On this Friday afternoon the brother and sister had emerged from their privacy and were in the company of the rest of the family, taking tea and refreshments. Only Ibrahim and his wife were not there; summoned by the mother, Maryam was sent to call them, rapping softly with the knuckle of her third finger on the clapboard door. They had heard the talk and laughter, orchestrated by the unmistakable lead of the Uncle’s voice—impossible not to, through the thin door—but Ibrahim was on the iron bed reading newspapers; Julie, amusing small Leila, who liked to spend time in the lean-to decking herself out in the few Ndebele and Zulu bead necklaces that had somehow been tossed into the elegant suitcase, had sent the child out to join the Friday gathering. Leila, your mummy wants you. The child caught the gist of English-Arabic pidgin, laughing, and obeyed, first resting her plump cheek a moment, smooth against the back of Julie’s hand.

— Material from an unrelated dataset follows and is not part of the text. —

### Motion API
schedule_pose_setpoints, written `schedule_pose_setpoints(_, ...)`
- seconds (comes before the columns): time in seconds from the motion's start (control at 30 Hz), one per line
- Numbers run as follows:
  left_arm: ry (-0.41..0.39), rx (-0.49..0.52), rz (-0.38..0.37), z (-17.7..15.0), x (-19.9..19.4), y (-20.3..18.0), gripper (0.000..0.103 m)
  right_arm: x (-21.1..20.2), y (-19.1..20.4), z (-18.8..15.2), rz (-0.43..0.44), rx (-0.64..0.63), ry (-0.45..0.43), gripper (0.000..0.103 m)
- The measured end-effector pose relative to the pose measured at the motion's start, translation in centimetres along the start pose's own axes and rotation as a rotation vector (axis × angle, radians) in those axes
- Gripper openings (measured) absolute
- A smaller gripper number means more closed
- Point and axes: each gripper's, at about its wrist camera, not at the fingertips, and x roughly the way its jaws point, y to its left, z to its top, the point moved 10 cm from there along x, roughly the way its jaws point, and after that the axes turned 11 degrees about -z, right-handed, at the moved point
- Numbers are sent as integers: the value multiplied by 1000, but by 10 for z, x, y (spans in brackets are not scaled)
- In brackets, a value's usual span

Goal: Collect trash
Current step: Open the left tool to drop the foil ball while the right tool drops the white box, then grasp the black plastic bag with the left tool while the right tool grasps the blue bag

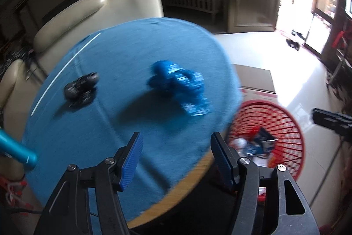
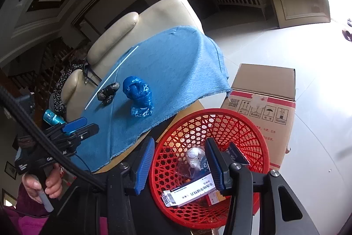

After the knock on the door, Julie stretched, peered over the newspaper, opened her eyes wide and pulled her mouth down in a closed smile: come. A finger placed somewhere on a column answered that he would finish what he was reading. She brushed her hair for the company.
She took his hand as they entered, whether in support of him, comforting his reluctance to spend any part of his hours to himself with the voice that reverberated through the workshop, or to support herself in her claim to be one of the family. There were warm greetings; only Khadija seemed not to see them; whenever the Uncle appeared she sat transfixed, like that, on him, her children drawn around under her arms, watching his lips for word that he was going to do something for her—something to find and bring back her husband and the father of these children. Others could only look away from the sister-in-law, not to shame her in the spectacle of her demanding humiliation. Anyone could see she was expecting an announcement of some kind, believing her situation, the well-born woman deserted by a son of the family for a woman at the oil fields only after his money, must have been the matter deliberated between his Uncle and mother.